Saturday, November 12, 2016

COMPLEX SYSTEMS: Want to understand how Trump happened? Study quantum physics

http://qz.com/834735/want-to-understand-how-trump-happened-study-quantum-physics/
Parag Khanna

U.S. Speaker of the House Ryan shows Melania Trump and U.S. President-elect Donald Trump the Mall in Washington.
How this happened. (Reuters/Joshua Roberts)


The past decade will be remembered as the period when the global underclass revolt snowballed into a movement with political bite. From Occupy Wall Street to Brexit to Donald Trump’s election, these post-financial crisis years have featured many unsynchronized awakenings that are forcing a renegotiation of the terms of governance and globalization. Our politics needs to adjust to these demands. The reverse is impossible.

Could we have seen it coming?

Donald Trump’s election victory is only a shock if you have been looking at the world through simple equations. Classical physics is rooted Newton’s three laws, where an action has an equal reaction, objects at rest tend to stay there, and force equals mass times acceleration. Newton describes the observable world in ways that are logical. But long ago, scientists showed the underlying physical world can’t be explained with algebra. To understand the universe, classical physics had to incorporate quantum mechanics, which describes a micro-world of uncertainty and ambiguity that is harder to measure but defines our true reality. Likewise, as recent geopolitical shocks have proven, outdated methods are no longer capable or sufficient to explain global society’s complex and interconnected systems.

Quantum mechanics’ principles are actually quite clear: Units are difficult to quantify, and they’re in perpetual motion; invisible objects can occupy space; there are no causal certainties, only correlations and probabilities; gravity matters more than location; and meaning is derived relationally rather than from absolutes. Relatively is the rule. Indeed, the principles of quantum mechanics are, when explained in art, quite clear. Take this example:

Michael Frayn’s award-winning play Copenhagen presents multiple versions of what might have transpired when German physicist Werner Heisenberg paid a visit to his Danish mentor Niels Bohr in late 1941. Against the backdrop of an intense arms race between the US and Germany to develop atomic weapons that could determine the outcome of World War II, the two Nobel laureates debated the scientific aspects of nuclear fission and the psychology of nuclear deterrence, seamlessly blending physics and geopolitics in their discourse.

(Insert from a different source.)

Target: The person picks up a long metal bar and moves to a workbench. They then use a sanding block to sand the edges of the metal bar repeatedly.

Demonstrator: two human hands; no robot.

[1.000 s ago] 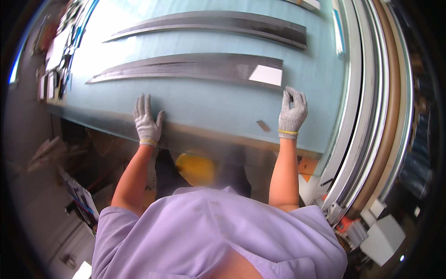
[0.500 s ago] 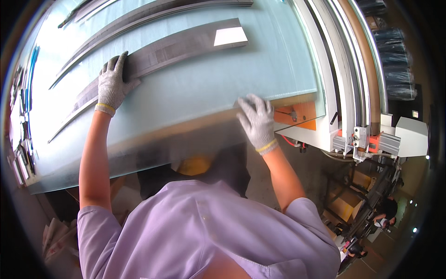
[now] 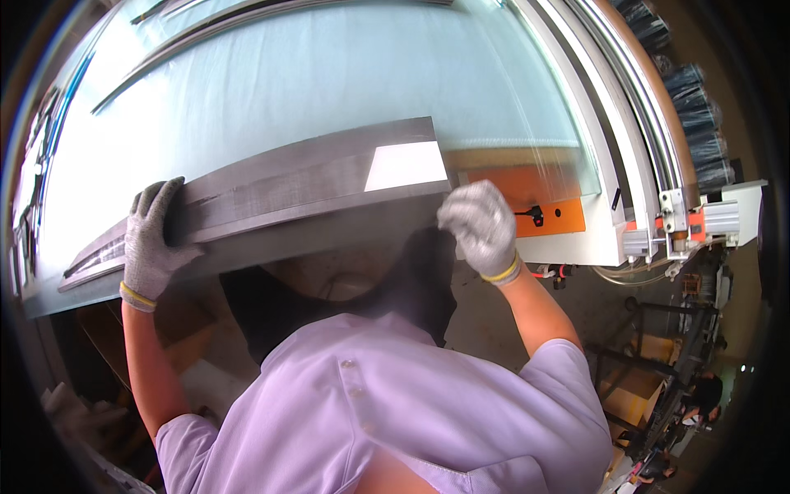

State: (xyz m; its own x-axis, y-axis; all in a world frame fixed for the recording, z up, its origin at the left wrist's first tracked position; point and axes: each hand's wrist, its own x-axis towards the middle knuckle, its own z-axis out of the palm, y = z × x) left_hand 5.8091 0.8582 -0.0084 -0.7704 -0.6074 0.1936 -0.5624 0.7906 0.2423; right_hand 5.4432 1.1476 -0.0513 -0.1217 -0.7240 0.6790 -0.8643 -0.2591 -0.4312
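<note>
A long dark grey flat profile [image 3: 288, 177] lies slantwise along the near edge of the glass-topped table [image 3: 329, 99]. A white label [image 3: 405, 165] is stuck near its right end. My left hand [image 3: 154, 239], in a grey knit glove with a yellow cuff, grips the profile toward its left end. Its fingers reach over the top and the thumb is at the near edge. My right hand [image 3: 481, 229], gloved alike, hovers just beside the profile's right corner. Its fingers are curled and blurred, and whether they touch the profile is unclear.
Another long dark profile [image 3: 206, 43] lies farther back on the glass. White machine rails [image 3: 605, 90] border the right side, with an orange panel [image 3: 568, 216] beneath the glass corner. Dark wrapped bundles [image 3: 691, 103] stand beyond. Racks and people are at the far right.
The labelled profile has come toward me to the table's near edge, with my left hand gripping it and moving nearer and left. My right hand has shifted right and its fingers have curled.
</note>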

Seventy years later, another Nobel Prize-winning physicist, Leon Cooper of Brown University, began using Frayn’s play as a medium to instruct his undergraduate students. He recruited an ensemble of faculty, including the respected international-relations theorist Thomas Biersteker and a European historian, to co-teach the course. Uniquely, each class featured a live performance of scenes from the play by members of the Trinity Repertory Company of Providence, Rhode Island. Cooper issued a challenge to his students from the outset: “Can you understand the play if you don’t understand the physics?”

Today, in the wake of the Trump win, there is no more important question that we can ask about the emerging world order than this: Can we understand geopolitics if we don’t understand its physics?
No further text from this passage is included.